Transcribe every line of the material below without change, apart from dropping the pictures.

*** Opening Collected data ***

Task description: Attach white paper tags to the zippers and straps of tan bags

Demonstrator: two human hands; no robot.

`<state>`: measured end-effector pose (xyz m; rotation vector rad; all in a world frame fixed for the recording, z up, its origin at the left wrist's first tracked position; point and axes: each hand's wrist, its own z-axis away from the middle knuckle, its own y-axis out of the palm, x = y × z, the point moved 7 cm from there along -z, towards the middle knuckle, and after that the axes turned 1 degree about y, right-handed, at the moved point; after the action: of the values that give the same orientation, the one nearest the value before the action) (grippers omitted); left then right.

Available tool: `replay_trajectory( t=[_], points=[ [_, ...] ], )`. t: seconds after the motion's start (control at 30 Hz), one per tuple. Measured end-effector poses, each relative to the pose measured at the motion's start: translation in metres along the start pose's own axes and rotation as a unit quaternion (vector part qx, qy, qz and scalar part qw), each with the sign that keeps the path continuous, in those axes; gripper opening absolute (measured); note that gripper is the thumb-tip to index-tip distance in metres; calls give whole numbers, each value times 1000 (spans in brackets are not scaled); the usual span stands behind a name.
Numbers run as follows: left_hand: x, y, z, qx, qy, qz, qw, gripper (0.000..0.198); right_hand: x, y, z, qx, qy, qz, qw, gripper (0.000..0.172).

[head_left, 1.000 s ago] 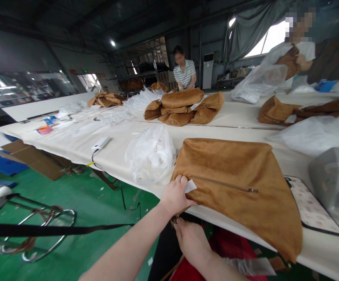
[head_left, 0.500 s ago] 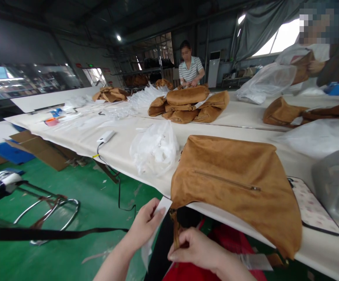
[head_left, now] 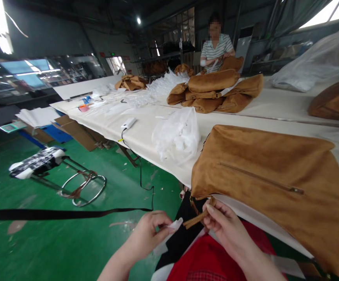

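Note:
A tan suede-look bag [head_left: 263, 175] with a slanted zipper lies at the table's front edge, its left corner overhanging towards me. My right hand [head_left: 223, 224] pinches the bag's narrow tan strap [head_left: 197, 220], whose end points left. Just left of it, my left hand [head_left: 151, 234] is closed on a thin white strip [head_left: 175, 224], with its tip sticking out between thumb and fingers. A small gap separates the strip's tip from the strap's end. Below my right forearm, another white strip [head_left: 288, 266] hangs by the bag's lower right corner.
A clear plastic bag of white pieces [head_left: 176, 134] sits left of the tan bag. Beyond it, several tan bags [head_left: 213, 91] are piled before a co-worker [head_left: 217, 48]. A power strip [head_left: 128, 123] lies near the edge; a stool [head_left: 37, 162] stands on the green floor.
The view has swung left. My right hand has raised the strap, turning its end leftward. The white strip in my left hand, earlier long and flat, now shows as a crumpled tip.

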<state>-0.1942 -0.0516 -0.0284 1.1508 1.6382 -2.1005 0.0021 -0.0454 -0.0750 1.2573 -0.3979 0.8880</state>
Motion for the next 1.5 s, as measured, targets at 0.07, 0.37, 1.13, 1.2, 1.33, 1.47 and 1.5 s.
replay_trajectory(
  t=[0.07, 0.37, 1.13, 1.2, 1.33, 1.47, 1.5],
  points=[
    [-3, 1, 1, 12, 5, -3, 1000, 20, 0, -1, -1, -11, -5, -1, 1000, 27],
    [-11, -1, 0, 21, 19, -44, 999, 15, -5, -5, -1, -23, 1, 47, 999, 29],
    [-17, 15, -5, 70, 17, -81, 994, 19, -11, -13, -4, 0, -33, 229, 973, 37],
    [-13, 17, -6, 61, -7, -63, 996, 19, -12, -13, -3, -1, -27, 226, 974, 37],
    [-11, 19, -8, 56, -30, -22, 998, 13, -21, -12, -3, 0, -8, 211, 977, 41],
    [-11, 20, -10, 58, -40, -5, 998, 11, -23, -11, -3, -17, -8, 203, 979, 41],
    [-10, 20, -11, 60, -36, -7, 998, 13, -21, -11, -3, -16, -11, 204, 979, 40]
  ],
)
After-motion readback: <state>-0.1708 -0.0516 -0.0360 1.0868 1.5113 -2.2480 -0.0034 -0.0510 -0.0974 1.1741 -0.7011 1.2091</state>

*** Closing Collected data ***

> _Result of the task_:
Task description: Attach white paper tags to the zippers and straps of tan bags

Demonstrator: two human hands; no robot.

`<state>`: measured end-effector pose (xyz m; rotation vector rad; all in a world frame fixed for the recording, z up, its origin at the left wrist's first tracked position; point and axes: each hand's wrist, its own z-axis away from the middle knuckle, its own y-axis out of the palm, x = y × z, the point moved 7 cm from there along -z, towards the middle knuckle, and after that the axes turned 1 degree about y, right-handed, at the moved point; after the action: of the values that give the same orientation, the one nearest the value before the action) (grippers omitted); left then right.

Available tool: `replay_trajectory( t=[_], points=[ [_, ...] ], )`. t: seconds after the motion's start (control at 30 Hz), one per tuple. Measured end-effector poses, each relative to the pose measured at the motion's start: translation in metres along the start pose's own axes and rotation as a unit quaternion (vector part qx, qy, qz and scalar part qw), each with the sign that keeps the path continuous, in those axes; gripper opening absolute (measured); note that gripper is the thumb-tip to index-tip distance in metres; calls give whole numbers, each value times 1000 (spans in brackets are not scaled); the usual span stands behind a name.
Numbers run as follows: left_hand: x, y, z, qx, qy, qz, qw, gripper (0.000..0.198); right_hand: x, y, z, qx, qy, qz, qw, gripper (0.000..0.172).

[head_left, 1.000 s ago] 
[head_left, 0.500 s ago] 
[head_left, now] 

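Note:
A tan suede-look bag [head_left: 263, 175] with a slanted zipper lies at the table's front edge, its left corner overhanging towards me. My right hand [head_left: 223, 224] pinches the bag's narrow tan strap [head_left: 197, 220], whose end points left. Just left of it, my left hand [head_left: 151, 234] is closed on a thin white strip [head_left: 175, 224], with its tip sticking out between thumb and fingers. A small gap separates the strip's tip from the strap's end. Below my right forearm, another white strip [head_left: 288, 266] hangs by the bag's lower right corner.
A clear plastic bag of white pieces [head_left: 176, 134] sits left of the tan bag. Beyond it, several tan bags [head_left: 213, 91] are piled before a co-worker [head_left: 217, 48]. A power strip [head_left: 128, 123] lies near the edge; a stool [head_left: 37, 162] stands on the green floor.
The view has swung left. My right hand has raised the strap, turning its end leftward. The white strip in my left hand, earlier long and flat, now shows as a crumpled tip.
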
<state>-0.1942 -0.0516 -0.0284 1.1508 1.6382 -2.1005 0.0021 -0.0454 -0.0750 1.2573 -0.3979 0.8880</state>
Motion for the next 1.5 s, as measured, targets at 0.07, 0.37, 1.13, 1.2, 1.33, 1.47 and 1.5 s.
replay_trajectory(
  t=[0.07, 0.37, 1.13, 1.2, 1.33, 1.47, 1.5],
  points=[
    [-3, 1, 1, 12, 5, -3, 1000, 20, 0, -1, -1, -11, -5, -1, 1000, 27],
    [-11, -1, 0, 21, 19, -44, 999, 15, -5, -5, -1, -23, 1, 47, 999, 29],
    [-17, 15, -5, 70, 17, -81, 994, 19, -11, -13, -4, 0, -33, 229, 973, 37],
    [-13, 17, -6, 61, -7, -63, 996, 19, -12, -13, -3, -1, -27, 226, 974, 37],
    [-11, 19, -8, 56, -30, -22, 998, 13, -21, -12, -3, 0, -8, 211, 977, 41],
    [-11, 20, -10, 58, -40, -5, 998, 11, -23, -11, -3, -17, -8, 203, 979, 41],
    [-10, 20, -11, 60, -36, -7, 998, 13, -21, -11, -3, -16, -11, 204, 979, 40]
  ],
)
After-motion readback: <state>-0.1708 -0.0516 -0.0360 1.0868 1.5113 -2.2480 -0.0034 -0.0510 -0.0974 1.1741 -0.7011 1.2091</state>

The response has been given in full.